Tom’s World: One Mother’s Story Of Having A Son With Aspergers


One night, when putting Tom to bed, I told him that he was the best boy in the world and if I could have picked any baby from all the millions and billions in the world, I’d definitely have picked him. He replied to say, ‘But Mommy! It doesn’t work like that! The babies choose the family! When I was in the other world, I had goggles on and I looked down at all the families and I looked at their names and surnames. When I saw you, my goggles froze. In the other world there is a portal shop and I went in to the shop and saw a red, blue and yellow portal with your name on it. I wanted it but another baby had it and tried it but it didn’t work (we had a miscarriage before Tom) so that baby went to a different family and I got the portal. The only thing I wasn’t too keen on was the noise that the portal made on the way to the tummy. It made a ‘whooshing’ sound but it was sort of fun because it was like being on a slide. And then I was in the tummy.’ My husband and I could not get over this. What IF he’d actually remembered life before birth? It was a lovely thought, mainly because it sounded like such a happy place.

Tom was just three when he was diagnosed with a high-functioning Autistic Spectrum Disorder, also known as ‘Asperger Syndrome’. Aspergers is characterized by difficulties in social interaction and nonverbal communication, alongside restricted and repetitive patterns of behavior and interests. This is Tom to a tee. He is now seven and struggles every day with huge anxieties around ‘new’ people (people Tom has either never met before or people that he has met but make him feel anxious) and any changes to his routine.

I was relieved when we got our diagnosis. I’d spent three years feeling like something wasn’t quite right with Tom but nobody else seemed to see it. Well-meaning friends and relatives reassured me that Tom would catch-up with his peers or that he was just ‘going through a stage’. My mom, however, told me to trust my instincts and to go back to the doctor until I felt I had some answers.

Tom was a late smiler, and all of his developmental stages were delayed too. He never seemed happy and every day was a battle for him. I tried not to compare Tom to other children but it was hard when, at play groups, the children were laughing and playing and yet my child was crying, distressed and constantly unsettled.
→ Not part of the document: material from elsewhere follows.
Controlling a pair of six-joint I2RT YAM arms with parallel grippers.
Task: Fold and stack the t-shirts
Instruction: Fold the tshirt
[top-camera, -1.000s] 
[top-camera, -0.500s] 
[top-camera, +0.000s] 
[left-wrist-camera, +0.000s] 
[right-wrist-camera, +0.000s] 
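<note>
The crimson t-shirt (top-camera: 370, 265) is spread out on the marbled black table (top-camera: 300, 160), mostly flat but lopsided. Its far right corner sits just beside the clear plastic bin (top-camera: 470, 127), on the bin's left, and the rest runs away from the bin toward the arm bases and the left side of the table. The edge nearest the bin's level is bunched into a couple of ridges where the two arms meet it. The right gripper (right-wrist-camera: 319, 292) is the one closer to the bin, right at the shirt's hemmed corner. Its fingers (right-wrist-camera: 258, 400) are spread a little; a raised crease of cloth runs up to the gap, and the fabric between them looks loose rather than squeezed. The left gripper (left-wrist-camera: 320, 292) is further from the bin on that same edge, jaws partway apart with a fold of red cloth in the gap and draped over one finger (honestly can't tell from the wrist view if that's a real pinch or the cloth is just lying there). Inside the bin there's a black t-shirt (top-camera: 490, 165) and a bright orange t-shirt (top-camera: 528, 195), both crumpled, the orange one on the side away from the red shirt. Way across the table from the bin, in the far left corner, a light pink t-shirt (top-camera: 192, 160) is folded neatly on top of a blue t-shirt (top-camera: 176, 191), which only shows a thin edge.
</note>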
From the moment he woke up until the time he closed his eyes at the end of the day, Tom was always pretending to be something or someone else. He was never TOM. One day he’d be a puppy all day and the next he’d be a fireman. He seemed to get some confidence from hiding behind these personas, as if he didn’t trust or believe in his own.


The diagnosis opened doors for us in terms of getting help for Tom and the right kind of support, and he has absolutely blossomed since then. Progress has been slow and difficult at times but Tom has just turned seven, and we now have a happy, confident, sensitive little boy with a wicked sense of humor and an unquenchable thirst for facts.

Tom is very self-aware. I told him about his ASD when we were in the car, alone, one day. The time seemed right. I felt that knowing and understanding would help Tom, and it really has. He frequently surprises us with his understanding of himself and the world around him. He always makes us laugh with his quirky observations. I try to record the things he says because I think they’re clever or funny or just worth remembering. Here are some of my favorites:


One day Tom said ‘When I close my eyes, I see loads of different colors. It’s like a toolbox for my creativity’. I adored this because it’s so true but whoever stops to think that?!

When Tom was just four, we were driving down our road and passed a little girl who looked like our neighbor. When Tom realized it wasn’t our neighbor, he got upset. When I asked him why he was upset, he said, ‘When I see a new person, I get really stressed. If the person says ‘hello’ to me, the brain is so worried that it doesn’t send the message to the body to say ‘hello’ back. I loved this. It perfectly demonstrated why Tom feels he can’t speak when someone he doesn’t know speaks to him. It showed such an insight and understanding of his own condition and limitations.

At bedtime one night, I told Tom to close his eyes and imagine he was on a beach with Mommy, Daddy, and our dog, Pippin. I told him to imagine the sand was white and the sea was blue. The sun was shining on his skin. We were lying in a hammock. Tom said, ‘Wait! What material is the hammock made from? Is it leopard skin? If it’s leopard skin I’m not getting in to it. I do NOT lie in hammocks made from endangered animals.’ This is so Tom. He loves animals and is obsessed with global warming and the safety of our planet. Even when imagining a far away land, he still manages to worry and be very clear on his ethics.


My husband brought Tom a present home from the office one night which Tom described as, ‘The BEST present EVER’, having ‘the most interesting parts in the Universe’, and ‘absolutely FULL of tech’. It was a lever arch file. It showed so beautifully how he finds beauty and interest in the most simple of things.

My friend asked me once what I’d do if they discovered a cure for autism. I’d cure it for Tom because there’s no doubt it would make life easier and less stressful for him, but for us he is just perfect the way he is. We love his quirks, his innocence and his unquenchable fascination for facts. He makes us laugh every day, and little things are huge achievements for us; Tom has only just learnt to jump, and sing. We never take anything for granted.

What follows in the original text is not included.